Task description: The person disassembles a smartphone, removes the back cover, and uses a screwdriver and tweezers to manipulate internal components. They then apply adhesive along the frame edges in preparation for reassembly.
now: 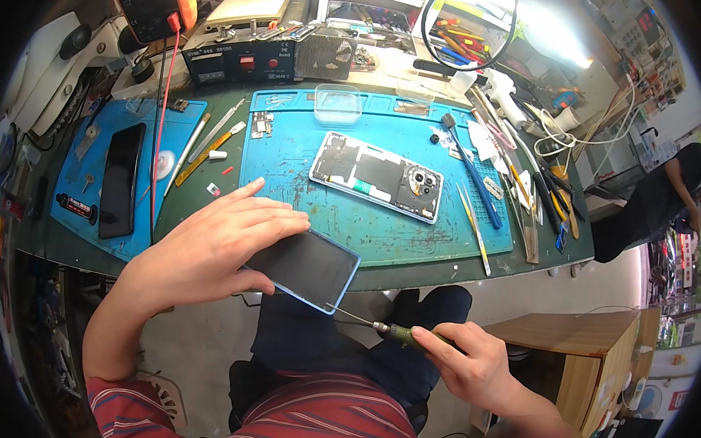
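My right hand is closed around the green handle of a thin-shafted tool, and its tip is at the near right corner of a flat dark panel with blue edge; if the tip really touches, I cannot tell. My left hand is half open and holds this panel, thumb on the near side and fingers across the far side, over my lap at the front of the counter. I judge the panel light and stiff but fragile, smooth enough to slip, so it is better to hold it by the two long edges, and not to press in the middle. Farther, on the blue mat, lies an opened phone with its dark inside upward. Behind it stands a clear plastic box; I see through its walls, but I cannot tell if something small is inside. Along the far side, the mat's tray strip has shallow compartments, with small flat parts at the right
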`<state>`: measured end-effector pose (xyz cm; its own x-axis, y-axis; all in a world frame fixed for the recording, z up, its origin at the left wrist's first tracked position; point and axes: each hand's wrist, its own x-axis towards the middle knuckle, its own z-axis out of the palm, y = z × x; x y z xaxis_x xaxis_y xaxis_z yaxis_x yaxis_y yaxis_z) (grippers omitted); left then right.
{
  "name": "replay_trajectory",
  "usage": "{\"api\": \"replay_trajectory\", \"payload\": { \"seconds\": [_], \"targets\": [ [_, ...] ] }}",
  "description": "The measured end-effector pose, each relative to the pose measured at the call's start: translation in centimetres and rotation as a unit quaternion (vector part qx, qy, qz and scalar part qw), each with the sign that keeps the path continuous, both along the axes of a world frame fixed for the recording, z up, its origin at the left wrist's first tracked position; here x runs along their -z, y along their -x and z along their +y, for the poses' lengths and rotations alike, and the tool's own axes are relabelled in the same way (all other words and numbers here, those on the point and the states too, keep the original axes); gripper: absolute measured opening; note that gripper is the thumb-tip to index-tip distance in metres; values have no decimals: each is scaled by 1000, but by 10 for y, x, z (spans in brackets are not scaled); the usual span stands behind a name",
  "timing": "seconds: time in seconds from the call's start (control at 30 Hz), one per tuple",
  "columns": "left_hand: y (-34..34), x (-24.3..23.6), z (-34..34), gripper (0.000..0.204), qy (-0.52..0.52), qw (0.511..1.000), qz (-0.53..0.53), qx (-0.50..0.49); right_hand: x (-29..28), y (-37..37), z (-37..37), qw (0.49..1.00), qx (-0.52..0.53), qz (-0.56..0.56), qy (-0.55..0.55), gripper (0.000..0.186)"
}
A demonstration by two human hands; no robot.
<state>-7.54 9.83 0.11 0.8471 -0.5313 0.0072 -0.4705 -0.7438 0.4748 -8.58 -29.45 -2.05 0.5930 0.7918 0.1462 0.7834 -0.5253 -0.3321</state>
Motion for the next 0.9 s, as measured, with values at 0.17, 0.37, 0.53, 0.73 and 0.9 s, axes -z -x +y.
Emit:
{"api": "replay_trajectory", "payload": {
  "seconds": [0.17, 0.37, 0.53, 0.73, 0.9],
  "targets": [
    [0, 1, 0, 87, 1, 1000, 0, 0, 6, 4, 1, 1000, -2, 8, -19, 60],
    [-1, 5, 1, 83, 22, 1000, -22, 3, 4, 5, 4, 995, 57, 19, -79, 60],
    [8, 9, -17, 84, -29, 990, -114, -83, 3, 1, -1, 993, 68, 9, -95, 62],
    [22, 4, -35, 78, -69, 971, -223, -45, 2, 4, -5, 996, 43, 13, -77, 57],
    [55, 19, -49, 27, 100, 973, -195, 74, -5, 7, 4, 997, -33, 29, -67, 54]
  ]
}}
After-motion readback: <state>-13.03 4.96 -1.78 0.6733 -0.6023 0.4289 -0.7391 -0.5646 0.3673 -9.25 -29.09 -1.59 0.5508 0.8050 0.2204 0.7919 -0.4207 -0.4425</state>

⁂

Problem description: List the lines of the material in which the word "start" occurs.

Answer to this problem:
  "description": "The measured end-effector pose, each relative to the pose measured at the call's start: translation in centimetres and rotation as a unit quaternion (vector part qx, qy, qz and scalar part qw), each with the sign that keeps the path continuous, both along the axes of a world frame fixed for the recording, z up, its origin at the left wrist's first tracked position; here x runs along their -z, y along their -x and z along their +y, for the poses' lengths and rotations alike, and the tool's own axes are relabelled in the same way (all other words and numbers here, those on the point and the states too, keep the original axes); gripper: absolute measured opening; note that gripper is the thumb-tip to index-tip distance in metres; values have no decimals: each is scaled by 1000, but by 10 for y, x, z (spans in brackets are not scaled); the usual span stands behind a name",
  "timing": "seconds: time in seconds from the call's start (control at 30 Hz), one per tuple",

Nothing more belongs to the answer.